* ACTIVITY *
Each line starting at the one that contains "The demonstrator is" and ending at the one that contains "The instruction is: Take" must be returned exactly, and the rest of the listing is left out.

* THE DATA *
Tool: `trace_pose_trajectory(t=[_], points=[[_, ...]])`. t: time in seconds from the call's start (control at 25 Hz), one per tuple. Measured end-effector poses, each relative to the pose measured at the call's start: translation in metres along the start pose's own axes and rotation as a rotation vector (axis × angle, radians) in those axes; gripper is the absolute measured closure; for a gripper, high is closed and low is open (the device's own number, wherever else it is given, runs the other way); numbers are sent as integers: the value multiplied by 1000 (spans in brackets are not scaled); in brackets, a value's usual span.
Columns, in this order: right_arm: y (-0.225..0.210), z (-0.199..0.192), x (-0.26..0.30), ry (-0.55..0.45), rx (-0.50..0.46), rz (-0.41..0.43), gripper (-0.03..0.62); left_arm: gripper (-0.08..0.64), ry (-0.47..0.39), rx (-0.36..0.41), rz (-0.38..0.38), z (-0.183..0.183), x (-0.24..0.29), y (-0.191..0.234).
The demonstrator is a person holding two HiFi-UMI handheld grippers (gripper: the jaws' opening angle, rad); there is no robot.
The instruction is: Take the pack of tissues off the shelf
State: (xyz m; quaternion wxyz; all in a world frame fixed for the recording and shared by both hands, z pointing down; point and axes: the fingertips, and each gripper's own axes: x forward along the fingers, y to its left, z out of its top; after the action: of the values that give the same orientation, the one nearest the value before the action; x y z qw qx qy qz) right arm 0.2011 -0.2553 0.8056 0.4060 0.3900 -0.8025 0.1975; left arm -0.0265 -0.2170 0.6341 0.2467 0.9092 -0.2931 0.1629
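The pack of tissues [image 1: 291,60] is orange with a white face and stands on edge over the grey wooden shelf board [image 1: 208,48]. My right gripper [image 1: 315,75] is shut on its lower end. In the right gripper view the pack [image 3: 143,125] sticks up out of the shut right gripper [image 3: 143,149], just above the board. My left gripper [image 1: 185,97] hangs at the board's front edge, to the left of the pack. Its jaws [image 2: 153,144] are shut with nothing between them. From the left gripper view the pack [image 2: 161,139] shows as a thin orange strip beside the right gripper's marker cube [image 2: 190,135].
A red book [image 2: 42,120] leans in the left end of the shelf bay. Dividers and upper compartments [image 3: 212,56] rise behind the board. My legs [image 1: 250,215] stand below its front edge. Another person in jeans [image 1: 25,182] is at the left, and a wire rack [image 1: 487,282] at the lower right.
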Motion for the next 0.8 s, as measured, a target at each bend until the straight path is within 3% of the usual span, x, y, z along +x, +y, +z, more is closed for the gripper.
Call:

* OUTPUT BELOW *
The demonstrator is a person holding two HiFi-UMI handheld grippers (gripper: the jaws' opening angle, rad); there is no robot.
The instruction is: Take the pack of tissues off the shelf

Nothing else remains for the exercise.